En République Démocratique du Congo la question du changement ou modification de la constitution continue à diviser les acteurs politiques, société civile, confessions religieuses et autres couches sociales de la population. Alors que les partis politiques membres de l'Union Sacrée de la Nation sont favorables au changement de la loi fondamentale du pays, d’autres acteurs politiques ont un avis contraire.
C’est le cas de Maître Jean-Paul Lumbulumbu qui pense que la priorité serait d’abord le retour de la paix dans l’Est du pays. Invité sur les plateaux de la chaîne de télévision Télé 50 émettant depuis la ville de Kinshasa, cet ancien Vice-Président de l’assemblée provinciale du Nord-Kivu souligne « qu’il existe des dispositions constitutionnelles qui méritent une révision ».
Me Jean-Paul Lumbulumbu qui est déplacé de guerre à cause de l’occupation d’une grande partie des provinces du Nord et Sud-Kivu donne ainsi son point de vue comme notable du Nord-Kivu et membre de l’Union Sacrée.
« La province du Nord-Kivu est aujourd’hui sous occupation du Rwanda, ça veut dire que la préoccupation majeure pour la population de la partie Est de la République pour le moment c’est le retour de la paix, la question de la révision de la constitution ou changement devient pour moi une question mineure par rapport à la question du retour immédiat de la paix », indique Jean-Paul Lumbulumbu.

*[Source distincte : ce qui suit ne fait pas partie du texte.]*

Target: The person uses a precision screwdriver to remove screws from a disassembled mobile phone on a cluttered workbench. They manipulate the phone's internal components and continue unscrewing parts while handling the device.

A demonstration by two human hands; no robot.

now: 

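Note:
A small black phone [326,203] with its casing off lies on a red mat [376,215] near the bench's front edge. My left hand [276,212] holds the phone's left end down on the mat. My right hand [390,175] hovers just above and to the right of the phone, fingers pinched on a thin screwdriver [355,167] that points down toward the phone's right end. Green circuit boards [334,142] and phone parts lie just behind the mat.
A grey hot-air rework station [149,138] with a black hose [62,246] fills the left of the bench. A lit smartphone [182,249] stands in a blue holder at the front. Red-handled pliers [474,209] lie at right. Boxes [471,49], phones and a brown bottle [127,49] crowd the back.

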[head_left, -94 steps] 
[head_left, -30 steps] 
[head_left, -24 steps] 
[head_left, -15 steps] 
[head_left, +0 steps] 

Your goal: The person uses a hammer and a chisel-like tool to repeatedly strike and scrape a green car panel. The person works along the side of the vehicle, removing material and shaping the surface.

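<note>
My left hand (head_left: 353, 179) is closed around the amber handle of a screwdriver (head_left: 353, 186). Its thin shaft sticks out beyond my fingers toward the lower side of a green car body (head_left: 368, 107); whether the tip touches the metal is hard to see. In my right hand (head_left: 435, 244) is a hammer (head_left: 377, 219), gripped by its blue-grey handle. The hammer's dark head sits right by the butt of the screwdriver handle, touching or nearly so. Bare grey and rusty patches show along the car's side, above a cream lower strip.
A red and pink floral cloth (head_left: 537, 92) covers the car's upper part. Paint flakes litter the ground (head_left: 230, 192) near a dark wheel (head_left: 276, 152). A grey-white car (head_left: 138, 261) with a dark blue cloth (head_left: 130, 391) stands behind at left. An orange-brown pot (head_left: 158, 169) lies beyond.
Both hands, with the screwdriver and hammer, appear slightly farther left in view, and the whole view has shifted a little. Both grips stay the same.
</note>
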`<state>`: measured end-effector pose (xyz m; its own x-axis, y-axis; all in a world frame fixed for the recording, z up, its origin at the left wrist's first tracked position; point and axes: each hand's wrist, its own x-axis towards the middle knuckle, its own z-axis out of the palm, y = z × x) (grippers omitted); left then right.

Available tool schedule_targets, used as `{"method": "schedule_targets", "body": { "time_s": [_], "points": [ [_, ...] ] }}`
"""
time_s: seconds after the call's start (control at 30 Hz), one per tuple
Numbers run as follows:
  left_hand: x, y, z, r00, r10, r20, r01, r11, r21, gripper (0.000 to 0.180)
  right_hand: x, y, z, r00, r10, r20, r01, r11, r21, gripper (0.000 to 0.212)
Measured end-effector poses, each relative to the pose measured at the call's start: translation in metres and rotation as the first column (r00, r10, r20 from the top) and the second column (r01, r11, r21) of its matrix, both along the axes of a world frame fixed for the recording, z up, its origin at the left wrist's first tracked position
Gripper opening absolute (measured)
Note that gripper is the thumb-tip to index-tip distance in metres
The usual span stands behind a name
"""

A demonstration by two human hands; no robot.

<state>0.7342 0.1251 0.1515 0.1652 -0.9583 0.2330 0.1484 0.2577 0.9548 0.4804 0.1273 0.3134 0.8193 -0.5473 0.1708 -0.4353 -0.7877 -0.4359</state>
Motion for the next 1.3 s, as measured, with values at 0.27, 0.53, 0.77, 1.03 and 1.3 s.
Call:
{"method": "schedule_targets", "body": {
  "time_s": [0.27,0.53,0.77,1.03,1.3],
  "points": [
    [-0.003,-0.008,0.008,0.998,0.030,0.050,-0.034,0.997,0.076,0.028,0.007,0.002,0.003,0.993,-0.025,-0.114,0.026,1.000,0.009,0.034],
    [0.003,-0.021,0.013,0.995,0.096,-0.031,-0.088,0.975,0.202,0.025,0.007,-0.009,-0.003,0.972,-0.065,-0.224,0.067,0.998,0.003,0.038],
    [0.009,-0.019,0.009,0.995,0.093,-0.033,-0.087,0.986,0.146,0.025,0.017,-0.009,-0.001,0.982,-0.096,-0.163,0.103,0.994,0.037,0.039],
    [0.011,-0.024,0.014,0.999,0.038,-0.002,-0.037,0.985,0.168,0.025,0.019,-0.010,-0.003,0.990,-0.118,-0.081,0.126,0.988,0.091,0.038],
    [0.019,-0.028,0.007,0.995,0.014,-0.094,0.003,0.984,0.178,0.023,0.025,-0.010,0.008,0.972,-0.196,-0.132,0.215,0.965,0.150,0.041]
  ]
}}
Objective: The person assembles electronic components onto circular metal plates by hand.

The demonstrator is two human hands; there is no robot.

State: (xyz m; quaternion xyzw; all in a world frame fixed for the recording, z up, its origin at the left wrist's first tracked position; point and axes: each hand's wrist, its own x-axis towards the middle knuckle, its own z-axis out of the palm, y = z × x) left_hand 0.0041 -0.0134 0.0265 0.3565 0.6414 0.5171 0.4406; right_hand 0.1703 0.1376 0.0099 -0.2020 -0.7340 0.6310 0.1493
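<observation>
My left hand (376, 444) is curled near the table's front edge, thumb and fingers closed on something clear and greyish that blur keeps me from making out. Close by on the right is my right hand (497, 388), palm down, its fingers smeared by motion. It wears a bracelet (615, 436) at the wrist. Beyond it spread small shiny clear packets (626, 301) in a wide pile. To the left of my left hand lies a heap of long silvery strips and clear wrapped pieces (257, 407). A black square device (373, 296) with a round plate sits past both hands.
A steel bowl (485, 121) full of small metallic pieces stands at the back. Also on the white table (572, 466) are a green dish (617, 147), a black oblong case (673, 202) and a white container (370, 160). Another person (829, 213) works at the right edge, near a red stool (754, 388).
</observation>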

Jean-Paul Lumbulumbu qui est aussi constitutionnaliste trouve inopportun ce sujet qui divise la classe politique.
Cet avocat et ancien député provincial du Nord-Kivu rassure toutefois que « si le Rwanda quitte aujourd’hui la partie Est de la République, toute la population de cette partie va accompagner le président de la république dans la révision de constitution. Je ne veux pas me dédire ici que pour le moment il faudrait privilégier le changement, oui c’est normal il peut être changé mais l’opportunité de la révision de la constitution est prévue même dans la même constitution voir article 2019 qui stipule que lorsque le pays est dans une situation d’état de siège, aucune révision ne peut avoir lieu, il se pose donc le problème de l’opportunité, l’importance de la révision je la confirme et je suis d’avis qu’il y a des dispositions qu’il faut impérativement révisées mais la question de l’opportunité se pose ».
Ce cadre de l’Union Sacrée de la Nation appuie l’idée du président de la République qui dans ses différentes sorties médiatiques avait dit qu'il n'y aura pas d'élection sans le Nord et Sud-Kivu. Le référendum étant lui-même une élection donc il n’y aura pas de référendum, ajoute Jean-Paul Lumbulumbu.
Cet acteur politique reste convaincu que la paix va revenir bientôt dans la partie Est du pays cela grâce aux différentes démarches diplomatiques que Félix-Antoine Tshisekedi est en train de mener, faisant référence aux processus de Doha, États-Unis, Suisse et le tout récent processus de Bujumbura où les opposants Congolais ont été conviés par le plus président Burundais pour réfléchir sur certaines questions d’actualité en RDC.